Medicine balls have a multitude of uses in workouts. They're great for training explosive movements such as slams, throws, tosses, scoops, and pressing, adding load to core exercises for an increased challenge or conditioning via wall balls (squat to explosive press).
MEDICINE BALL MEDLEY
- Flexion Slams
- Rotational Throws
- Diagonal Chops/Lifts
- Core Training
- Hand-to-foot Ball Pass
- Russian Twists
- Serratus Sit Ups
- Rocking Drills
PULL UP BANDS
- Assisted Chin-ups
- X-band walks
- Bent over rows
- Loaded Push-Ups
- Overhead Squats
- Front Foot Loaded Split Squats
DOOR-MOUNTED RESISTANCE BANDS
- Squat-to-Row
- Pallof Press
- Overhead Press
- Rotational Press
- Plank Rows
- Bicep Curls
WORKOUT IDEA GENERATOR
A good workout can be designed in an infinite number of ways. One effective way is to take four movement patterns and a core drill, and organize all exercises into a continuous timed effort.
Here’s a great example:
Exercise Name | Reps | Time |
Push Up | 10 | 20 Minutes |
Band-Loaded Split Squat | 8 each leg | |
Squat to Row | 8 each arm | |
Bicep Curls | 8 each arm | |
Medicine Ball Flexion Slams | 8 | |
Banded Anti-Rotation Press | 8 each side |
Cycle through each exercise, starting with push-ups and ending with the banded anti-rotation press. After the final anti-rotation rep, return to push-ups. Keep moving for the full 20 minutes, with little to no rest between each exercise.

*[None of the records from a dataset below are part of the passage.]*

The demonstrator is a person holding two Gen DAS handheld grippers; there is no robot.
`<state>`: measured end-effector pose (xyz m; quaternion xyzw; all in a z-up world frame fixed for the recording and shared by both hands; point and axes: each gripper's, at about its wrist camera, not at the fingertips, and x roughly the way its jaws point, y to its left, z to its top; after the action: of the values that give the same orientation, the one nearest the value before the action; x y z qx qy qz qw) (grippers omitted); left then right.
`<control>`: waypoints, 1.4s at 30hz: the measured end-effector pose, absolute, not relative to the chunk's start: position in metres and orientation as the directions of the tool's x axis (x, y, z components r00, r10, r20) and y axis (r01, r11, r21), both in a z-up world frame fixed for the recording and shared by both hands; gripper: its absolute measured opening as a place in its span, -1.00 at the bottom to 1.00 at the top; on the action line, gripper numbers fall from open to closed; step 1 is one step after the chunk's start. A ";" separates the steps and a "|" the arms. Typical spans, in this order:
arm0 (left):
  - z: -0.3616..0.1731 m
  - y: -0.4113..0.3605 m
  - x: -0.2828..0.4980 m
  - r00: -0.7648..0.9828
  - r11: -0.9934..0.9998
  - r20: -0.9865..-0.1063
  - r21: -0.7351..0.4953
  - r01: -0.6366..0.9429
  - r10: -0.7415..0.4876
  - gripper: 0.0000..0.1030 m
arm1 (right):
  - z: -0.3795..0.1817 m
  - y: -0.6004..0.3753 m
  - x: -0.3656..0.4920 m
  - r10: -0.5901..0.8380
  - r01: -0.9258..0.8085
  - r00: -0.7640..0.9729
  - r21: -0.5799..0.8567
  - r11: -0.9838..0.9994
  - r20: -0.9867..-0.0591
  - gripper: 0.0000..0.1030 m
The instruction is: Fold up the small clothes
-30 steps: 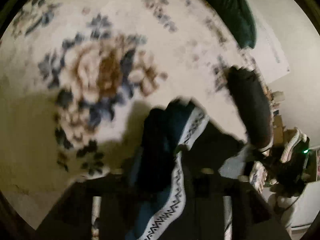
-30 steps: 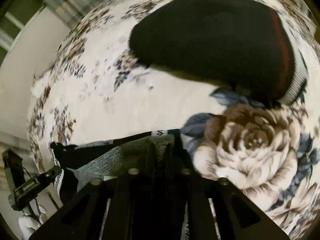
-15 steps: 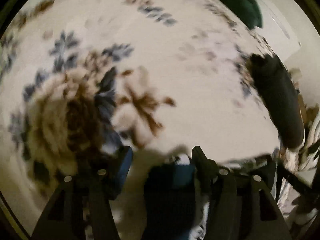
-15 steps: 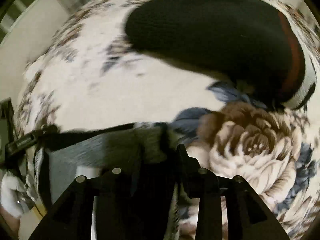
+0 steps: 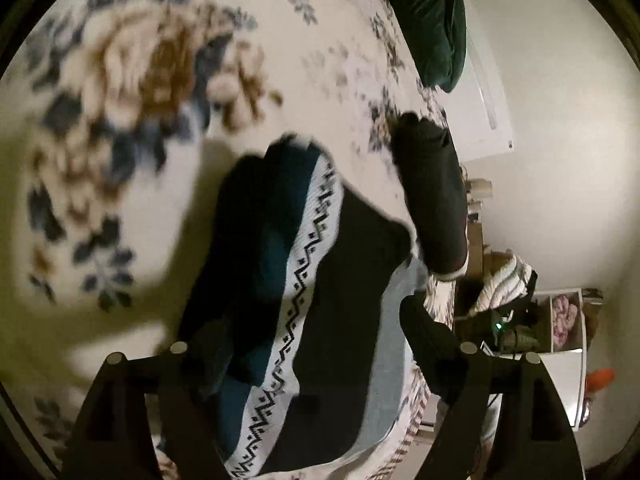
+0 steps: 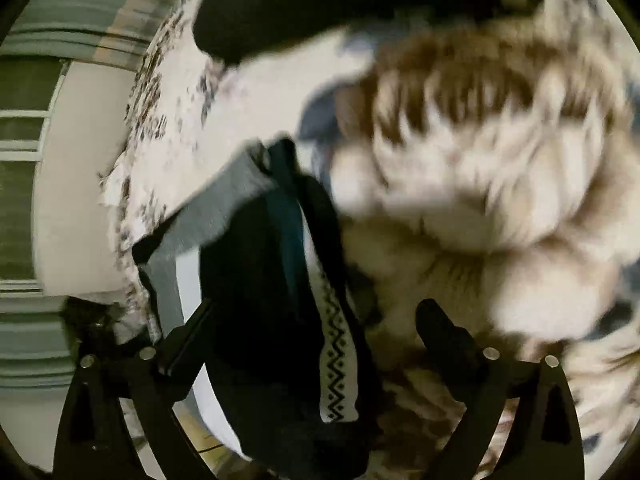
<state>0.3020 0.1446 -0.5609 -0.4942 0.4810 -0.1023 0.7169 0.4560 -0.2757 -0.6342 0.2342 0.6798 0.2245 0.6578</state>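
Note:
A folded sock, dark navy and teal with a white zigzag band and grey part (image 5: 304, 280), lies on the floral bedspread (image 5: 168, 120). My left gripper (image 5: 316, 332) is open, its fingers standing wide on either side of the sock. In the right wrist view the same sock (image 6: 280, 288) lies between the spread fingers of my right gripper (image 6: 316, 320), which is open. A second black sock with a red and white cuff (image 5: 436, 196) lies beyond it, and shows at the top of the right wrist view (image 6: 340, 0).
A dark green pillow (image 5: 432, 16) lies at the far end of the bed by the white wall. Shelves with clutter and a green light (image 5: 516, 320) stand past the bed's right edge. A striped curtain (image 6: 40, 80) shows at left.
Both grippers have opened wide and pulled back from the sock, which now lies folded on the bedspread. Both views are motion-blurred.

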 end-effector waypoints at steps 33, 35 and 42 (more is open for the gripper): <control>-0.599 0.145 0.287 0.414 0.493 -0.611 -0.791 -0.362 -0.675 0.89 | -0.674 -0.211 0.454 0.740 0.007 -0.213 0.756 0.654 -0.638 1.00; -0.589 0.141 0.282 0.446 0.489 -0.591 -0.806 -0.333 -0.672 0.89 | -0.674 -0.212 0.454 0.752 0.014 -0.202 0.766 0.643 -0.628 1.00; -0.578 0.117 0.292 0.470 0.543 -0.605 -0.793 -0.278 -0.643 0.30 | -0.672 -0.214 0.453 0.772 0.009 -0.154 0.780 0.625 -0.617 0.96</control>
<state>0.2920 0.1174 -0.5785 -0.4613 0.4991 -0.1264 0.7226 0.4527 -0.2138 -0.6716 0.2845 0.6860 0.3262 0.5849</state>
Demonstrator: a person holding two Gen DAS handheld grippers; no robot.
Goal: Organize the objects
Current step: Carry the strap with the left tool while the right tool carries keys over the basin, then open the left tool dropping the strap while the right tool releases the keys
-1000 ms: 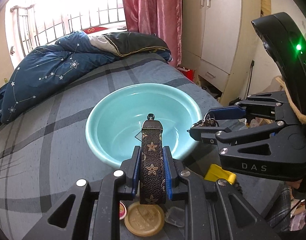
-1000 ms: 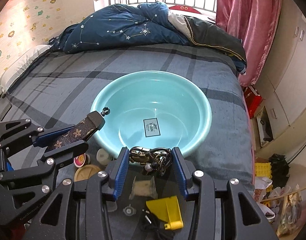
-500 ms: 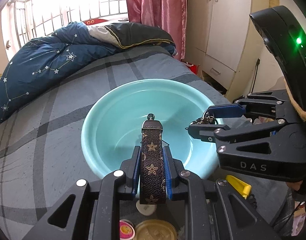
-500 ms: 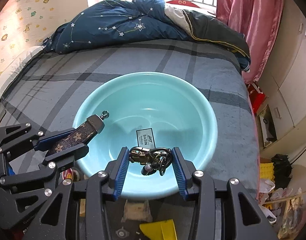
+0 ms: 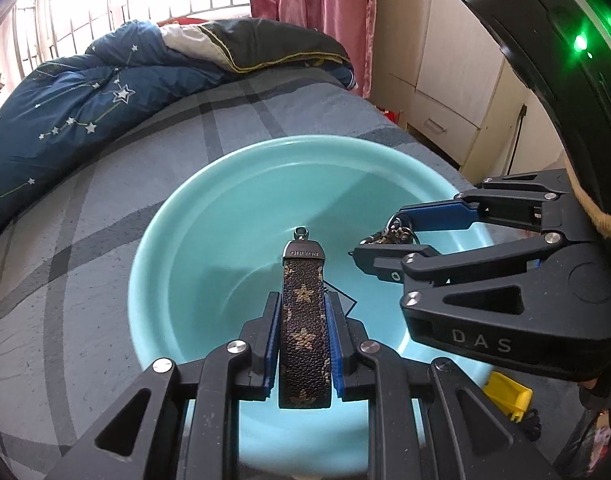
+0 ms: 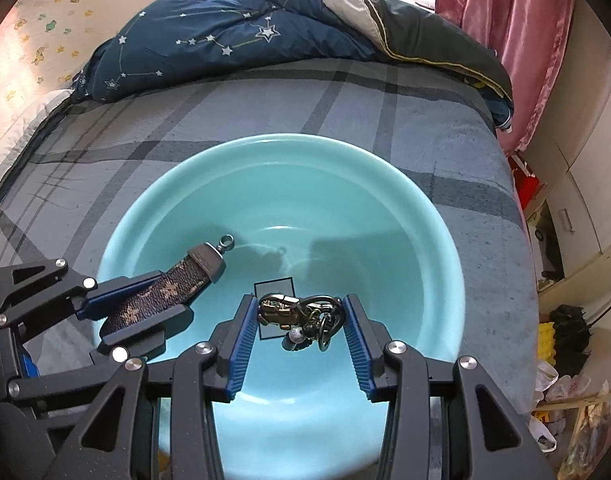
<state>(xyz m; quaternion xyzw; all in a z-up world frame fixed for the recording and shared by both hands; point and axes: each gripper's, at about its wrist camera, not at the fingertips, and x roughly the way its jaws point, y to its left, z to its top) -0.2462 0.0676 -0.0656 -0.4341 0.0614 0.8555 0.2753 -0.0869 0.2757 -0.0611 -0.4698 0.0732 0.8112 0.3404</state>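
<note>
Left gripper (image 5: 304, 354): at 6 o'clock in the left wrist view. It pinches the strap (image 5: 304, 332), a brown band with tan stars, snug between its blue pads.
Right gripper (image 6: 297, 334): at 6 o'clock in the right wrist view. It pinches the key bunch (image 6: 301, 318), a clump of dark metal rings and clips.
Where the things are: both are up in the air over the near half of the basin (image 6: 445, 248), not touching it.
Basin: big and light blue, in the middle of both views. It sits on the gray checked bed (image 6: 265, 96).
Yellow thing (image 5: 507, 394): at 4 o'clock in the left wrist view, just outside the basin rim.
Blanket (image 6: 209, 36): dark blue with stars, far off at 12 o'clock.
How to do it well: I think the drop comes next. Go low over the middle of the basin first, then let go softly, so nothing bounces out.
Words I can read: "DAS" on the right gripper's side. The strap's metal cap has letters too small to read. The sticker (image 6: 274, 289) in the basin is too blurry.
</note>
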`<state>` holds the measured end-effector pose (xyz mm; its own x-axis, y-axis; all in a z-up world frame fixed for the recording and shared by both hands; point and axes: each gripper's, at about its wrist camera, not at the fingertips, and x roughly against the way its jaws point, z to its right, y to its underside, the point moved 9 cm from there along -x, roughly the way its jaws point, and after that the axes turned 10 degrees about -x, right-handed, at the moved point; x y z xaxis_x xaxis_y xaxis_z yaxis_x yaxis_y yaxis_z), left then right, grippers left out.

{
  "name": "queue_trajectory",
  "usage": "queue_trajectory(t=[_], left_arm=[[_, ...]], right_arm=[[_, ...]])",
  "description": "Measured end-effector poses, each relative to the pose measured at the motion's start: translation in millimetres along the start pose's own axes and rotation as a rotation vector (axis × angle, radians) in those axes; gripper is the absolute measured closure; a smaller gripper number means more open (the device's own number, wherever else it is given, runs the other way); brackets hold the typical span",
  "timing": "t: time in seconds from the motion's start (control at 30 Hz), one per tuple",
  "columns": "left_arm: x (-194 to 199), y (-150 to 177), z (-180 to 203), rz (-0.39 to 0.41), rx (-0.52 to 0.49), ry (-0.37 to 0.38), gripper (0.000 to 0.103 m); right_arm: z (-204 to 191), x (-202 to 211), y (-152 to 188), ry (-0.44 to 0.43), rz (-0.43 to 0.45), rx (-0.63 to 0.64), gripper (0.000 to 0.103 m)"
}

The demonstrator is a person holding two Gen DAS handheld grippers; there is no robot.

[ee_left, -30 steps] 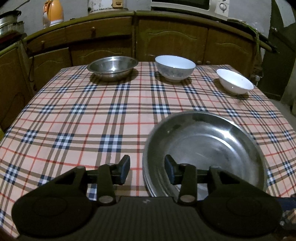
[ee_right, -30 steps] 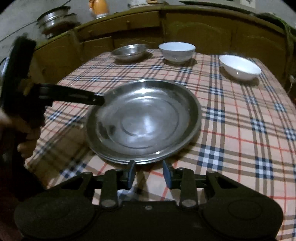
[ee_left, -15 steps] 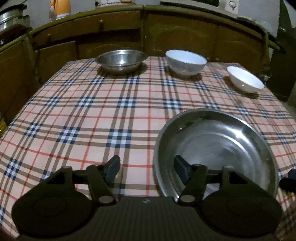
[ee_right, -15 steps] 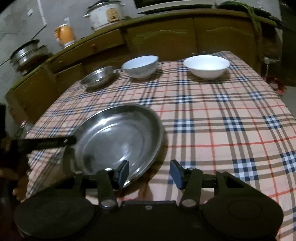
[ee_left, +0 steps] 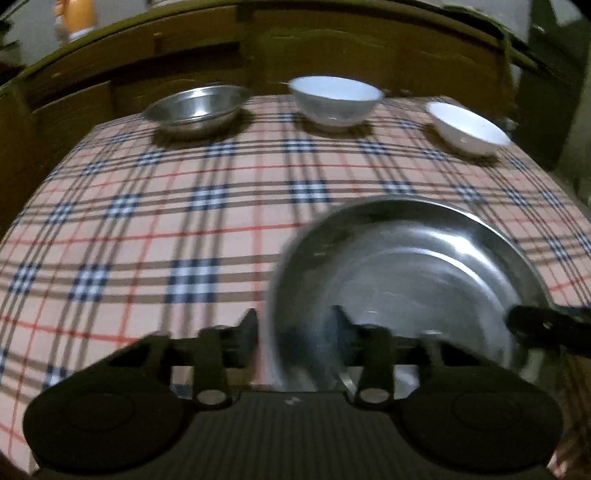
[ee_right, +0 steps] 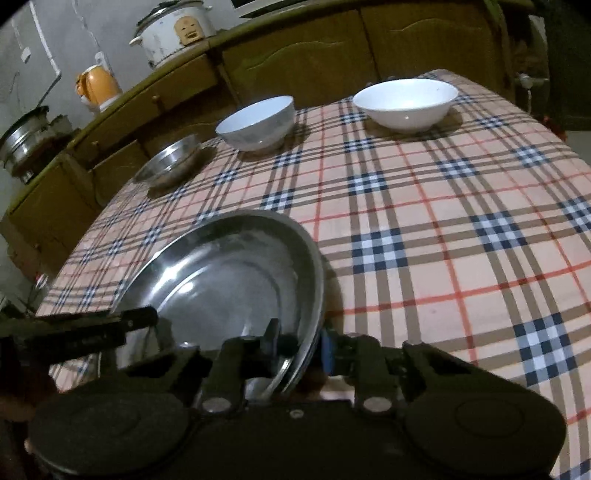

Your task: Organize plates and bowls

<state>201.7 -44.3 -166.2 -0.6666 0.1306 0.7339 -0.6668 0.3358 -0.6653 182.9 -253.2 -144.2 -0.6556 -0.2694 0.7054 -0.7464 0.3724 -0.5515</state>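
A stack of steel plates (ee_left: 406, 266) lies on the plaid tablecloth (ee_left: 184, 221) close in front of me. My left gripper (ee_left: 293, 330) straddles the stack's left rim. Its jaws are closing, with a gap still showing on the inner side. My right gripper (ee_right: 300, 345) is closing too, and its pads press the right rim of the plates (ee_right: 229, 273). Each view shows a finger of the other gripper at the opposite rim. At the far edge stand a steel bowl (ee_left: 194, 109), a deep white bowl (ee_left: 336, 98) and a shallower white bowl (ee_left: 469, 127).
Brown wooden cupboards run behind the table. On their top stand a white rice cooker (ee_right: 173, 29), an orange kettle (ee_right: 98, 86) and stacked steel pots (ee_right: 26, 144). Bare plaid cloth (ee_right: 461, 258) stretches to the right of the plates.
Both grippers opened wider, then narrowed again. The right one slid to the plates' right rim, rolled, and closed on it. The left one crept forward until the left rim sat between its fingers.
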Motion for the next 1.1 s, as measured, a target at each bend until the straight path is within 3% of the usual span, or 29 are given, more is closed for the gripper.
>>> queue_trajectory(t=[0.27,0.33,0.73,1.1], left_arm=[[8.0,-5.6,5.7,0.013,-0.011,-0.013,0.067],[11.1,-11.2,6.4,0.021,-0.013,-0.019,0.073],[37.5,-41.0,11.8,0.102,-0.027,-0.022,0.073],[57.6,-49.3,-8.7,0.142,-0.010,-0.050,0.073]], right_arm=[[6.5,7.7,-4.1,0.018,0.023,-0.022,0.079],[6.6,14.0,-8.3,0.018,0.038,-0.017,0.079],[-3.3,45.8,-32.1,0.010,0.115,0.003,0.079],[-33.8,55.3,-37.9,-0.017,0.136,0.039,0.079]])
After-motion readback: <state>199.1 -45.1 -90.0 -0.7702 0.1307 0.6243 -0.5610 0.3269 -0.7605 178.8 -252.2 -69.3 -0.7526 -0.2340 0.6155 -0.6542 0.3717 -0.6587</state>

Using this exercise structure, you’re able to perform a lot of work in a short amount of time. The exercises are non-competing (using different muscles for each), and the training effect is designed to work the whole body. Workouts like this combine resistance and cardio to create a really potent training stimulus.
REALISTIC GOALS
Visualizing what you want to happen long term is a compelling way to stay on track and achieve fitness goals, even during the holidays. The key is to create a routine and stick to it. Get adequate walking steps most days and enhance the whole thing with well-structured workouts using versatile training equipment.
The holidays don't always have to be a time to fall off the wagon. Making sure you get a little bit of movement here, and there can go a long way.
And if you do fall off the wagon, don’t beat yourself up over it! Relax and enjoy those sweet treats. Just remember to realign yourself with routine and get after the next workout!